Il a également rappelé qu’un groupe de travail interministériel a été créé « pour apporter la réponse demandée à ces personnes ».

« Le problème est humanitaire et au cours de ces mois, nous n’avons cessé de répondre à ceux qui arrivent ici et ne peuvent pas », a-t-il souligné, ajoutant que plusieurs municipalités ont été associées à la recherche d’une solution d’accueil, à savoir Fundão, Lisbonne, Almada , Alcobaça, Serpa, Beja et Torres Vedras.

La députée PCP Alma Rivera a accusé le gouvernement d’avoir « une attitude irresponsable, alors qu’il y a quelques mois, il a déclaré que la traite des êtres humains n’était pas un problème dans le pays ».

« Vous avez dévalorisé un vrai problème, à un moment donné, pour devoir maintenant reconnaître que c’est en fait un problème très profond », a-t-il dit.

Dans sa réponse, Ana Catarina Mendes a nié avoir jamais dévalué cette situation.

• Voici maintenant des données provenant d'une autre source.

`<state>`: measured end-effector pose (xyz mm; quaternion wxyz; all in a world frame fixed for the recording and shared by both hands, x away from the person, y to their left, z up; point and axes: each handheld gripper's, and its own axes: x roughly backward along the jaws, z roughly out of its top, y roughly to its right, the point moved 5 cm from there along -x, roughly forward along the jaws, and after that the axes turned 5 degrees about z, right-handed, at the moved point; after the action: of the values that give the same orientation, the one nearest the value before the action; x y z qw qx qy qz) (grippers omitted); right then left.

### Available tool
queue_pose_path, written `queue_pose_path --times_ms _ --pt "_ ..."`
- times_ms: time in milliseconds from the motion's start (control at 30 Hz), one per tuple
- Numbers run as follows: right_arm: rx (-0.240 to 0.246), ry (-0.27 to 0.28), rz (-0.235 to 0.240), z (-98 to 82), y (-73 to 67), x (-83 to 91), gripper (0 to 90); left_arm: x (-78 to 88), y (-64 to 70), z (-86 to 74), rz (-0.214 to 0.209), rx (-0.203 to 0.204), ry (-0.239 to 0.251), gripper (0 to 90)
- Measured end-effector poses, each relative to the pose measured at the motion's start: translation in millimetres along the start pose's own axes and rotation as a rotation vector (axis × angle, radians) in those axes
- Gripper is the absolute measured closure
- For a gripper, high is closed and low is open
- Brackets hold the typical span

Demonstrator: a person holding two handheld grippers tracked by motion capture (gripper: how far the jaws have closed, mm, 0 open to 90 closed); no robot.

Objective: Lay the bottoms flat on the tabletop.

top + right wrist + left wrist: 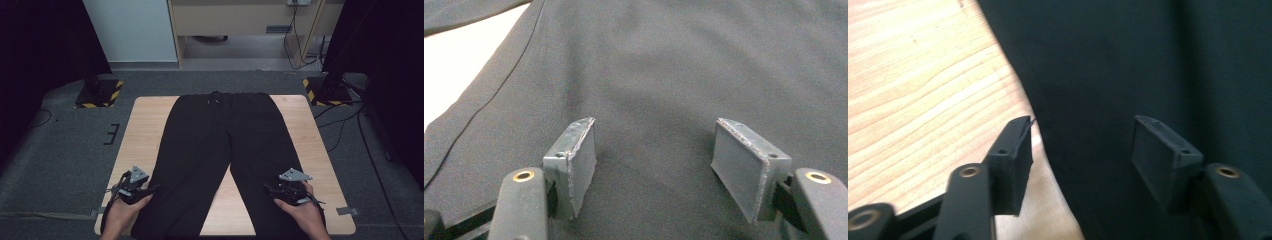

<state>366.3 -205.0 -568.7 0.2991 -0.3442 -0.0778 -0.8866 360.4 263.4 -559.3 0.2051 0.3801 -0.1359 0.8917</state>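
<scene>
A pair of black trousers (215,145) lies flat on the wooden table (145,125), waistband at the far side, both legs running toward the near edge. My left gripper (151,189) sits at the outer edge of the left trouser leg. In the left gripper view the left gripper (1080,155) is open, one pad over bare wood (923,100) and the other over the black cloth (1128,65), with the leg's edge between them. My right gripper (268,189) rests over the right leg. The right gripper (654,160) stands open above the fabric (664,65), gripping nothing.
Two weighted stands with yellow-black stripes (99,92) (325,90) sit on the grey carpet beyond the table's far corners. Cables (350,125) trail on the floor at the right. Bare wood shows between the trouser legs (230,200).
</scene>
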Motion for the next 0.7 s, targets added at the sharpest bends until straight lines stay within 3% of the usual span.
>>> queue_pose_path --times_ms 33,167,200,333,433,533,600,700 --pt "-0.001 -0.003 0.000 -0.3 -0.4 0.3 34.0 -1.0 0.0 0.5 -0.006 0.018 0.007 49.9" --pt "-0.011 0.000 -0.007 -2.0 -4.4 1.7 34.0 -0.5 1.3 2.9 -0.002 -0.006 -0.005 76.1" --pt "-0.008 -0.001 -0.007 -2.7 -5.6 2.4 34.0 -0.5 0.4 3.4 0.017 -0.013 -0.013 81.1" --pt "-0.005 -0.018 0.010 -1.5 -8.5 3.1 33.6 -0.6 -7.5 2.7 0.070 -0.015 -0.020 86.7" --pt "-0.005 -0.008 0.023 5.0 -7.9 5.4 33.5 -0.4 -12.7 0.4 0.052 0.008 -0.005 87.5" --pt "-0.007 -0.014 0.021 4.4 -7.4 4.0 33.5 0.1 -14.3 -1.3 0.034 0.013 0.014 80.0" --pt "0.004 -0.018 0.020 0.6 -9.1 -0.1 32.5 -1.4 -13.9 -1.2 0.040 0.032 0.029 59.8" --pt "0.014 -0.004 0.010 -0.9 -12.0 -0.4 32.7 -2.2 -4.1 5.6 0.038 0.021 0.077 42.3"
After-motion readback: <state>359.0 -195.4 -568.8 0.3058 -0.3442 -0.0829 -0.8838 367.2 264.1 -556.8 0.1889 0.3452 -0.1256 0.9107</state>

« Vous ne m’entendrez jamais dévaloriser la traite des êtres humains. Ce que j’ai dit en septembre, c’est que nous étions en train d’évaluer et qu’à ce moment-là, il n’y avait pas de rapport. Je dois aussi vous dire que, pour être honnête, il y a des enquêtes en cours qui ne me permettent pas de dire qu’il y a un trafic d’êtres humains, et donc je pense que c’est irresponsable [falar de tráfico] jusqu’à ce que les autorités fassent leur travail », a-t-il souligné.

En termes de réponses à l’accueil de la traite des êtres humains, le responsable a indiqué que jusqu’au 30 septembre 2022, 10 enfants et jeunes ont été accueillis, dont quatre ont été victimes d’exploitation sexuelle et les six restants à « l’exploitation inconnue ».

« Et nous avons, dans les centres d’accueil et de protection des victimes, cinq structures à travers le pays avec 48 places, qui jusqu’en septembre 2022 accueillaient 42 personnes : 29 victimes d’exploitation par le travail, trois d’exploitation sexuelle, deux de délinquance violente et huit de servitude. .. ou la mendicité », a-t-il détaillé.